WHAT THIS TASK INVOLVES> From the data underneath, reproduce exactly the stretch that begins at the line with "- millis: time" and ends after the line with "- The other".
┌─ INPUT DATA
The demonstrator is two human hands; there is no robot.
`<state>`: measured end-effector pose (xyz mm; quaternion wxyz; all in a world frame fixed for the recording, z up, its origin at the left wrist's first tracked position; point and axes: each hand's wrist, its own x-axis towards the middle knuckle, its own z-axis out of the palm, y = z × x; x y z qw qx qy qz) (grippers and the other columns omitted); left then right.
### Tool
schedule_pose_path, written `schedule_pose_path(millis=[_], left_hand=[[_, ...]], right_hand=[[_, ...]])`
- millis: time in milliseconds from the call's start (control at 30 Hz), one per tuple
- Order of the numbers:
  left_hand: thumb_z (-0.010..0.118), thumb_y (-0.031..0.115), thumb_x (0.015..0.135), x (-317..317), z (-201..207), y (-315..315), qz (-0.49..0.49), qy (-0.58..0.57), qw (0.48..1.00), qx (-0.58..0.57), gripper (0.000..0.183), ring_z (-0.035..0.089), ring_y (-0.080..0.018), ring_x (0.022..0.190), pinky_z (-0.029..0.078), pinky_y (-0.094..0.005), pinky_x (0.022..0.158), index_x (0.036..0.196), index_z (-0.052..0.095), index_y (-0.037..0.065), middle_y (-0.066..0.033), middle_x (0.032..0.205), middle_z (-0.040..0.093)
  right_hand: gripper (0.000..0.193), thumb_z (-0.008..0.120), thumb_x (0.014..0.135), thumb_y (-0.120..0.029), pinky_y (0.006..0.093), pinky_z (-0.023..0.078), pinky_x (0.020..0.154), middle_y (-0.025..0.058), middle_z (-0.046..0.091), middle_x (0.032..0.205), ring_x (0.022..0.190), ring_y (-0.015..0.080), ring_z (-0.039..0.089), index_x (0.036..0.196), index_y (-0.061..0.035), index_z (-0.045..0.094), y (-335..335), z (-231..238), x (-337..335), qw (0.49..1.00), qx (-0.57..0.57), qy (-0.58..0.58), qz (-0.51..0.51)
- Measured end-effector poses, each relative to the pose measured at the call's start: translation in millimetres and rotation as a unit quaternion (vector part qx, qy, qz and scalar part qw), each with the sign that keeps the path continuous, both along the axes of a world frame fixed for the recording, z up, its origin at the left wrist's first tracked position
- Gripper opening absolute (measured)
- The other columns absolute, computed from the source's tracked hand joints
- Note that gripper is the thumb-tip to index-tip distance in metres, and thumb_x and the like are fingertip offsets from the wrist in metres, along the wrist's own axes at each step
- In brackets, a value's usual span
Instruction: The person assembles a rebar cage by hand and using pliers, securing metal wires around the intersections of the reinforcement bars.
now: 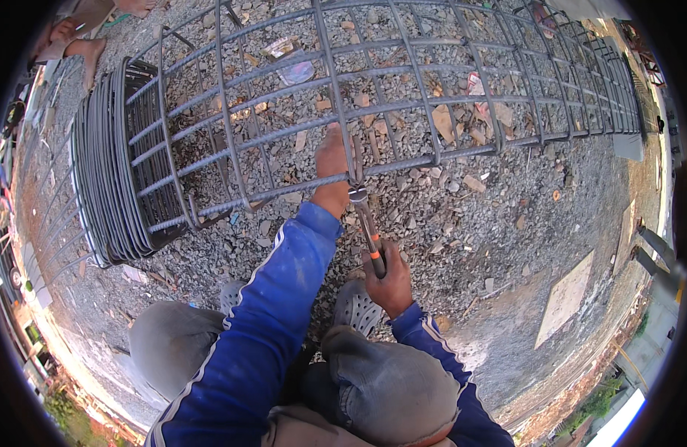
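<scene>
A long cage of steel reinforcing bars (410,102) lies across the ground in front of me. My left hand (331,162) reaches past its nearest lengthwise bar (276,192) and is closed against a crosswise stirrup (337,97); the fingertips are partly hidden. My right hand (389,283) is wrapped round the handles of pincers (368,227), dark with orange bands. The head of the pincers touches the corner where the stirrup meets the near bar, just right of my left wrist. Any tie wire there is too small to make out.
Bunched stirrups (109,167) stand at the cage's left end. Gravel (448,238) with stone and brick bits covers the ground. A pale board (565,299) lies at right. Another person's bare foot (90,59) shows at upper left. My knees and grey clogs (356,309) are below.
</scene>
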<state>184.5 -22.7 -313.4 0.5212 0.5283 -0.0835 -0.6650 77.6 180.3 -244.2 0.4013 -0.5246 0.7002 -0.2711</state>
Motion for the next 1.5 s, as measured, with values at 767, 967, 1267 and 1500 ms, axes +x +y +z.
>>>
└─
RESPONSE>
- millis: time in milliseconds from the call's start (control at 30 Hz), one per tuple
- Order of the numbers:
  left_hand: thumb_z (-0.010..0.118), thumb_y (-0.031..0.115), thumb_x (0.015..0.135), x (-317..317), z (-201..207), y (-315..315), qz (-0.49..0.49), qy (-0.58..0.57), qw (0.48..1.00), qx (-0.58..0.57), gripper (0.000..0.183), ring_z (-0.035..0.089), ring_y (-0.080..0.018), ring_x (0.022..0.190), pinky_z (-0.029..0.078), pinky_y (-0.094..0.005), pinky_x (0.022..0.158), index_x (0.036..0.196), index_z (-0.052..0.095), index_y (-0.037..0.065), middle_y (-0.066..0.033), middle_x (0.032..0.205), middle_z (-0.040..0.093)
  right_hand: gripper (0.000..0.193), thumb_z (-0.008..0.120), thumb_x (0.014..0.135), thumb_y (-0.120..0.029), pinky_y (0.006..0.093), pinky_z (-0.023..0.078), pinky_x (0.020..0.154), middle_y (-0.025..0.058), middle_z (-0.046..0.091), middle_x (0.032..0.205), ring_x (0.022..0.190), ring_y (-0.015..0.080), ring_z (-0.039..0.089), index_x (0.036..0.196), index_y (-0.061..0.035), index_z (-0.045..0.094), y (-335..335), z (-231..238), x (-337..335), qw (0.49..1.00), qx (-0.57..0.57), qy (-0.58..0.58), qz (-0.51..0.51)
- Measured end-effector poses, each relative to the pose measured at the call's start: translation in millimetres and rotation as a unit quaternion (vector part qx, qy, qz and scalar part qw), each with the sign that keeps the path continuous, both along the axes of a world frame fixed for the recording, z up, its origin at the left wrist's first tracked position
- Gripper opening absolute (measured)
- The other columns absolute, computed from the source's tracked hand joints

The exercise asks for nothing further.